Twenty minutes before the (revised) date time and he calls again. "Do you mind if we meet at trendy-suburban-type restaurant instead?" Well. Okay. Getting a little miffed now that I'm already ready for this date, but whatever. Maybe he doesn't like coffee. Maybe he had a bad experience at a coffee shop. Sure, okay. You're cute as a button. I'll meet you at the restaurant. He says, "Okay, great! I'll be waiting for you outside."

As I pull up to the restaurant, I slap on some lip-plumping gloss and check myself quickly in the rear view mirror. (Oh, you know you do it, too!) He's even MORE handsome in person! His pictures in no way give this boy justice. Wow. He flashes those pearly whites, and I'm glad to meet him at a dumpster, let alone a restaurant!

Sadly, that was the best part of the entire date. It all goes downhill from there. There are just too many things that went wrong, so I'll keep this as short and sweet as possible with a list of this poor, poor man's dating transgressions.

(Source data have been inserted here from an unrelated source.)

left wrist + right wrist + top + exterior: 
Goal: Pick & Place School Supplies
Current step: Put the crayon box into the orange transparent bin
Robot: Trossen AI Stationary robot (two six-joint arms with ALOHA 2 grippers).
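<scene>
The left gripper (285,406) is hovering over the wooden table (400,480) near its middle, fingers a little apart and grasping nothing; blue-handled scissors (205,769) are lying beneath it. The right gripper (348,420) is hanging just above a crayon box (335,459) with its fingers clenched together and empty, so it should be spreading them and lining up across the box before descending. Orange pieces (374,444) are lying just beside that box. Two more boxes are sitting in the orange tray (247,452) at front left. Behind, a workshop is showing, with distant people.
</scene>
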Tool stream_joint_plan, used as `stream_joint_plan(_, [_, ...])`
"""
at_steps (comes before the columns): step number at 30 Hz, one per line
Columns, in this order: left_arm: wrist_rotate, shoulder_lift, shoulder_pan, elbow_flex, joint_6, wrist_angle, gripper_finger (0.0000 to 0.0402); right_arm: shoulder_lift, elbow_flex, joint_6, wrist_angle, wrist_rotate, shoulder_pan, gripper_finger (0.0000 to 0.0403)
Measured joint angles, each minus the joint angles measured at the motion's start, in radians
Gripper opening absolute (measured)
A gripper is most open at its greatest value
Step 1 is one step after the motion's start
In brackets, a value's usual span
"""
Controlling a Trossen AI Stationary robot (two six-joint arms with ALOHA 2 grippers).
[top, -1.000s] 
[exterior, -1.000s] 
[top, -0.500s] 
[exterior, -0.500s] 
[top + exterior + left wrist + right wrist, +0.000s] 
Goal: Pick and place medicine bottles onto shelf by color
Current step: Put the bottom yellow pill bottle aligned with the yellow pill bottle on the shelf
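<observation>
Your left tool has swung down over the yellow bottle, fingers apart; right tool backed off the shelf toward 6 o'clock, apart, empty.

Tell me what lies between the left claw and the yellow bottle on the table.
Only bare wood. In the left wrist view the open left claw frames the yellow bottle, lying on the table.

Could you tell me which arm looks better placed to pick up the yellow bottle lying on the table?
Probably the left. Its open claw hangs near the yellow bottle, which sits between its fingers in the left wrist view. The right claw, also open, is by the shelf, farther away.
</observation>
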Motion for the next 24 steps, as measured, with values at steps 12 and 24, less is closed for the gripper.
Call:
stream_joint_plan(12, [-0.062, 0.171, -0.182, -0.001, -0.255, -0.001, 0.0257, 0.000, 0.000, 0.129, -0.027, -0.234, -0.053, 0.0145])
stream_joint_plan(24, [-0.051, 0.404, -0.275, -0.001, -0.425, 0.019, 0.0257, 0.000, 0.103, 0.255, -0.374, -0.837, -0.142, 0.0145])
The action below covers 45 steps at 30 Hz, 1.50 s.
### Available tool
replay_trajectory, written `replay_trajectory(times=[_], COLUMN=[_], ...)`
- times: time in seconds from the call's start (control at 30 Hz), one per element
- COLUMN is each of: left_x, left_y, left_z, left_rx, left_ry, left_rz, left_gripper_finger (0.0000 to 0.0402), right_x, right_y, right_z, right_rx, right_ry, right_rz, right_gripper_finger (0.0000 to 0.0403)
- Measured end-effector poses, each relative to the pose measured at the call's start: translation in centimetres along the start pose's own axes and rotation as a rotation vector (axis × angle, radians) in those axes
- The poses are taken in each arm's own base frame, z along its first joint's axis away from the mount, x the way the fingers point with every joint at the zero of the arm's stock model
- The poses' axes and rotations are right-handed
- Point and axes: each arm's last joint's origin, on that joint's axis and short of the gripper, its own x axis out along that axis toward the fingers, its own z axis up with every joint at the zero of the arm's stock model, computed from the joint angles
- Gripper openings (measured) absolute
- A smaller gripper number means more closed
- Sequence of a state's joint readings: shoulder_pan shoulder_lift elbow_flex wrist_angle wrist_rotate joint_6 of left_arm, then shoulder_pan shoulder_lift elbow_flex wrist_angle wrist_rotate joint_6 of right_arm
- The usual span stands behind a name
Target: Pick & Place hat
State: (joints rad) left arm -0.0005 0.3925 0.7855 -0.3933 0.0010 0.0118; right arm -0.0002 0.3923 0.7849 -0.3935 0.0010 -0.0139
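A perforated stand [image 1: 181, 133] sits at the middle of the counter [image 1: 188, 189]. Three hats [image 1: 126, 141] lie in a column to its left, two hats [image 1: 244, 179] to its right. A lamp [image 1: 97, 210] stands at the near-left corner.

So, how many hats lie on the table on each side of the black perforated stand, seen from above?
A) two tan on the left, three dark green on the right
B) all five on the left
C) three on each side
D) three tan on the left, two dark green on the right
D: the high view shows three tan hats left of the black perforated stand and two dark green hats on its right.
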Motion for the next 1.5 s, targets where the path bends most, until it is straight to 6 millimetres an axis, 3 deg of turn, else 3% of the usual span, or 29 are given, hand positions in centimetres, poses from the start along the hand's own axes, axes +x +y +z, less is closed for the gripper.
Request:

  • Not ONE compliment. No, "wow, you look great!" or "you look nice." Nothing. I mean, don't get me wrong, I'm not the kind of girl that fishes for compliments or even expects to be told how gloriously beautiful she is on the regular, but it seems to me that a gentleman should AT LEAST hand out a compliment on a first date!
  • He did two tours of combat in Iraq. Yeah. PTSD much? Not sure I want to end up on the wrong end of his military-issued piece one night while he's having a flashback.
  • Talks incessantly about himself the entire time. He didn't ask any questions about me. It's not that I like talking about myself and want to bogart the conversation, but NO interest in me or my life whatsoever? Dude, you just REALLY don't ever want to get past a first date or ever get laid, right?
  • Come to find out, he picked this specific restaurant because it's within walking distance of his house. Apparently, he got 3 DUIs which landed his ass in prison for a year. Hence, no license and no Starbucks.
  • Last and definitely not least... As we are finishing up our meal, a woman and her friend walk into the bar area where we are sitting. Warren says hello, but they both give him a dirty look. They position themselves at the end of the bar, where they have a perfect view of us at one of the smaller tables. He tells me that this woman is someone that he was dating recently who is now "stalking" him.
Do I even have to tell y'all how disappointing this entire date was? Where the hell do these people come from? It's like the losery of the loserest seem to find me, trick me with their handsome looks, intelligent, thoughtful conversation, and then BAM! hit me with the kickers once they've finally got me somewhere awkward and inescapable, at least without being rude.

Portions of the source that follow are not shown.